(Stored data entries)

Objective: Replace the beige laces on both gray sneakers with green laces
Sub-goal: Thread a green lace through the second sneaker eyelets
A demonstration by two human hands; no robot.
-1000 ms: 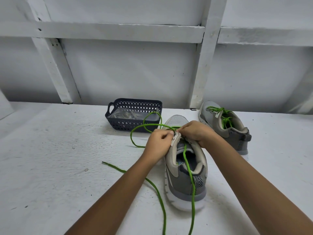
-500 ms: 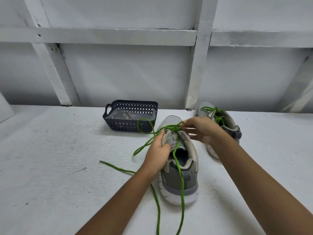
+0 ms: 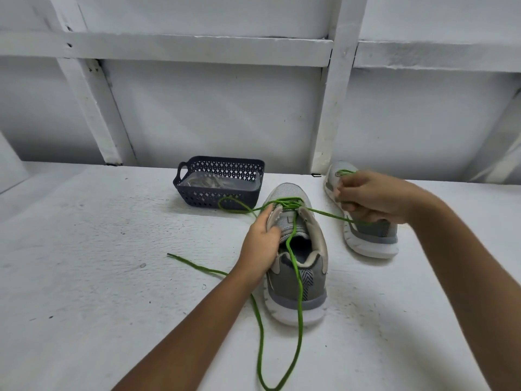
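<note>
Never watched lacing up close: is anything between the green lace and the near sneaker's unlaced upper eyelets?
Nothing visible. The left hand grips the near sneaker by its left flap, the right hand holds the green lace taut off to the right, and the upper flaps lie bare.

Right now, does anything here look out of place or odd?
Nothing looks damaged or spilled. The one untidy thing is the green lace: it crosses only the front of the near sneaker, and its loose lengths trail over the heel and across the table. That suits lacing half done.
</note>
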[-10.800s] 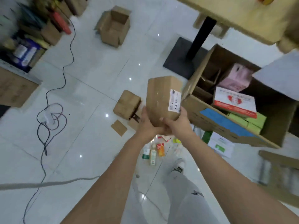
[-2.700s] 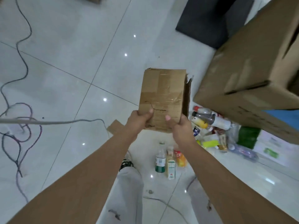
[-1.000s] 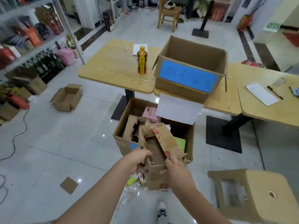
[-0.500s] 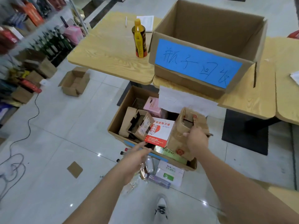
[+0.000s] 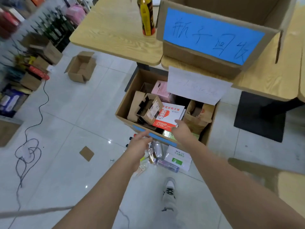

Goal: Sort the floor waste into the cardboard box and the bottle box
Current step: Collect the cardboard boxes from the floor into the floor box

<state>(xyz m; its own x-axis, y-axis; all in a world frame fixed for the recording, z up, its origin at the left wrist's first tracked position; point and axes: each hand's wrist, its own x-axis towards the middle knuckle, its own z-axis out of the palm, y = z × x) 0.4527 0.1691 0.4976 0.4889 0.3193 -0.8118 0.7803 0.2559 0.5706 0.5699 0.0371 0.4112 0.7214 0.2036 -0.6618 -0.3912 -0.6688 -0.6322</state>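
Note:
The cardboard box (image 5: 123, 104) stands on the floor under the table, filled with flattened cartons. The crumpled brown carton (image 5: 197, 115) lies in its right end. My right hand (image 5: 180, 130) hovers over the box's near rim, fingers relaxed and holding nothing. My left hand (image 5: 139, 146) is lower and to the left, above a heap of plastic bottles (image 5: 167, 165) on the floor, also holding nothing. The bottle box (image 5: 198, 58) with a blue label sits on the table above.
A yellow drink bottle (image 5: 146, 15) stands on the wooden table (image 5: 113, 32). A small open carton (image 5: 81, 67) and a cardboard scrap (image 5: 86, 153) lie on the tiles. A black cable (image 5: 28, 151) coils at left. Shelves line the left wall.
My right hand has let go of the crumpled brown carton, which now rests in the cardboard box, and has drawn back toward me. The camera has come closer to the boxes.

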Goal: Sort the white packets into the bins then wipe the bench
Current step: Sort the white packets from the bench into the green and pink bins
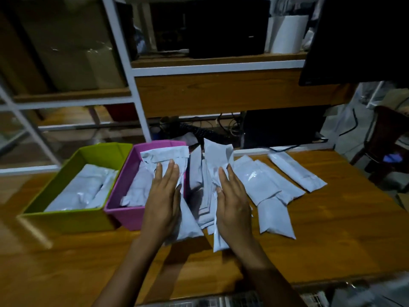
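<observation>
I can read no writing: the small mark on the black box point(228, 29) on the shelf point(217, 67) and the logo at the lower edge of the dark monitor point(354, 41) are too blurred, and the packets show plain white faces. The left grip point(164, 196) lies with straight fingers flat on a white packet point(166, 155) tilted over the right wall of the pink bin point(130, 216). The right grip point(232, 200), fingers also straight and thumb on the edge, presses a second packet point(215, 151) standing beside a loose stack point(205, 209) between the two grips. More loose packets point(274, 220) lie on the wooden bench point(332, 240) to the right. The pink bin and the green bin point(73, 220), touching side by side, both hold packets. The room is dim; behind are white-framed shelves with cardboard boxes point(66, 52), a white roll point(286, 34) and tangled cables point(228, 122).
</observation>
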A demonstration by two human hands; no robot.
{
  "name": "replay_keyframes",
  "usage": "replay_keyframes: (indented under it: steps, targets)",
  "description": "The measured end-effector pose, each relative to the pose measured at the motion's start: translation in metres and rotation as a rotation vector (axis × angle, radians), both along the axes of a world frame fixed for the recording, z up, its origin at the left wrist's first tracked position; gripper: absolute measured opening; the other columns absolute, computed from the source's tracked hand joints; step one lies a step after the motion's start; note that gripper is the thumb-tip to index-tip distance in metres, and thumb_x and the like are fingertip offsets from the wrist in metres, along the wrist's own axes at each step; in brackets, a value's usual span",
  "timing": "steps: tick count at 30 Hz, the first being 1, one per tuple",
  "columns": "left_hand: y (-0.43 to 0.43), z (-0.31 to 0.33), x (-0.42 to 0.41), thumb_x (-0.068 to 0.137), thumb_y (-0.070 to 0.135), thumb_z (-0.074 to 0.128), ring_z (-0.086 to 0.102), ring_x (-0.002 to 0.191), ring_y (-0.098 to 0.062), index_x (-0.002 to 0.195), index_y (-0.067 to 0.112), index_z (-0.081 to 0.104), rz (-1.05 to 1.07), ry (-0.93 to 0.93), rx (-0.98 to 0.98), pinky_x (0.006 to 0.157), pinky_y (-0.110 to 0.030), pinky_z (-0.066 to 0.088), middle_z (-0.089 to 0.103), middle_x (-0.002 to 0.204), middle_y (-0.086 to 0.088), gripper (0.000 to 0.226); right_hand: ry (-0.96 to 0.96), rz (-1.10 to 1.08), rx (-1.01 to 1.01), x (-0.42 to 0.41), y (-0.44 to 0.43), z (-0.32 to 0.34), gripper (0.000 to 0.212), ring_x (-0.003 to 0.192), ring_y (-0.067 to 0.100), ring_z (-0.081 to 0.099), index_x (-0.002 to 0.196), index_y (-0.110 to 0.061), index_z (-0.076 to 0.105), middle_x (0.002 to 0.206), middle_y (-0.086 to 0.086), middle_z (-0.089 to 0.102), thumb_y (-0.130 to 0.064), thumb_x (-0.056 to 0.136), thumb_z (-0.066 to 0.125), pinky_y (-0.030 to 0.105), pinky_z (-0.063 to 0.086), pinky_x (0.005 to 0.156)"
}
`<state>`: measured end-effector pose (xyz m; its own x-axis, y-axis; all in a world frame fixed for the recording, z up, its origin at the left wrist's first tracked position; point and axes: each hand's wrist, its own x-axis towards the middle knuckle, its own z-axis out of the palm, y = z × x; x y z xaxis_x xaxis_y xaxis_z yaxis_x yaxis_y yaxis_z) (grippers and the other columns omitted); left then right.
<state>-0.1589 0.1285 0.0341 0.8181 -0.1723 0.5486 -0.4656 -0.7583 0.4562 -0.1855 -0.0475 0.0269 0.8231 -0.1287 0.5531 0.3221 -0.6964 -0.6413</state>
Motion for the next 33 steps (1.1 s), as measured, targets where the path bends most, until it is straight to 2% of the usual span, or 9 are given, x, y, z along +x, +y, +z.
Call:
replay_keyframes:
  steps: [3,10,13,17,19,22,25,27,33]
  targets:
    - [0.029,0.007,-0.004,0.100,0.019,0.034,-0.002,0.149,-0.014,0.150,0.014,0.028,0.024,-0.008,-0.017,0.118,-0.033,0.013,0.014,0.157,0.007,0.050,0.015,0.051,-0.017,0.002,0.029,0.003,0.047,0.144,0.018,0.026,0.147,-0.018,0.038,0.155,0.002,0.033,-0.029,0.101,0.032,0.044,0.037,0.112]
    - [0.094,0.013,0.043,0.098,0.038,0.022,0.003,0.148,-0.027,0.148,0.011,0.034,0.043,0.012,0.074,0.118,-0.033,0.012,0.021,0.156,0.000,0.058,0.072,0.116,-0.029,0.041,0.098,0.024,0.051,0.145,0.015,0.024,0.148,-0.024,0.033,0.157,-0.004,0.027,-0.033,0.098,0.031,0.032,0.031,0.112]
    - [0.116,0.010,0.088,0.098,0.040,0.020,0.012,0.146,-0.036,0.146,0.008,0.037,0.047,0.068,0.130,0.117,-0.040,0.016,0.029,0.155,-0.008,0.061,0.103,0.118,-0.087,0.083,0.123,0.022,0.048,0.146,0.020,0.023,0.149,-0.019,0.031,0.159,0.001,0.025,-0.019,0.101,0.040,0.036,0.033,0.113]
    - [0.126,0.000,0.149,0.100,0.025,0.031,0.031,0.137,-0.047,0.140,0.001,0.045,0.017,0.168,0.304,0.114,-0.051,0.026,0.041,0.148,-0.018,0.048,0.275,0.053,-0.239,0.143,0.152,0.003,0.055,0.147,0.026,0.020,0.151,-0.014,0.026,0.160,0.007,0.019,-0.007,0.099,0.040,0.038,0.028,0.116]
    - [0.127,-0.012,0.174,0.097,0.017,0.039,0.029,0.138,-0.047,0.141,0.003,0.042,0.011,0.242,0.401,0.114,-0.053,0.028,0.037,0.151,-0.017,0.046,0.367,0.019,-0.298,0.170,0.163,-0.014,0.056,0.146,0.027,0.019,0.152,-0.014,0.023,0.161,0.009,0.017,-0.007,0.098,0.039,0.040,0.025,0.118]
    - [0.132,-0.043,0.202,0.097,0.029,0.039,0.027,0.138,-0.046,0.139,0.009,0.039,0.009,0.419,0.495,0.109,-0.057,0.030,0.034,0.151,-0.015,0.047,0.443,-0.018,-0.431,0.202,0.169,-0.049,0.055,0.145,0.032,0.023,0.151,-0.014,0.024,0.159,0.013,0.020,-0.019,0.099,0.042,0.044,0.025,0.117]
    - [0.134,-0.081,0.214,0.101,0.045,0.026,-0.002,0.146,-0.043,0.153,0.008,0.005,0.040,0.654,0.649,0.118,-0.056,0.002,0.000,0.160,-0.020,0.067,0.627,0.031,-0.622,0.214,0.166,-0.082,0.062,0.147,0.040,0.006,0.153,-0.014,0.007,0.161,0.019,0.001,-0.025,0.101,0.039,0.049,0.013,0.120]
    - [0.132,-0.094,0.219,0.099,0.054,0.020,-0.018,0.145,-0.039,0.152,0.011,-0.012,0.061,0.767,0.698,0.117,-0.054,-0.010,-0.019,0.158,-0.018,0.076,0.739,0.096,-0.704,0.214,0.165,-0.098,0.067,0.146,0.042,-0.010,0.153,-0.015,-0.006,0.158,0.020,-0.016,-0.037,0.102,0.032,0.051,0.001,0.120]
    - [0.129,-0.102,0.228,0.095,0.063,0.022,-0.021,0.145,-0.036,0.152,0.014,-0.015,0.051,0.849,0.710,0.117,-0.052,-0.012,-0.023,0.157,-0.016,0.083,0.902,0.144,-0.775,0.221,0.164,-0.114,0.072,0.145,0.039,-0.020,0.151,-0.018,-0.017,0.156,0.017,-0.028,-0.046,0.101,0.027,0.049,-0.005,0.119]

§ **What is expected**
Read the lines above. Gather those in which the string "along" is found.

§ **The completed task**
  "description": "The measured end-effector pose, each relative to the pose measured at the motion's start: translation in metres and rotation as a rotation vector (axis × angle, radians), both along the axes of a world frame fixed for the recording, z up, its origin at the left wrist's first tracked position; gripper: absolute measured opening; the other columns absolute, computed from the source's tracked hand joints; step one lies a step after the motion's start; note that gripper is the thumb-tip to index-tip distance in metres, and thumb_x and the like are fingertip offsets from the wrist in metres, along the wrist's own axes at each step; in brackets, a value's usual span",
Motion for the next 33 steps (1.1 s), as measured, targets where the path bends most, until it is straight to 2% of the usual span, or 9 are given, x, y, z along +x, +y, +z.

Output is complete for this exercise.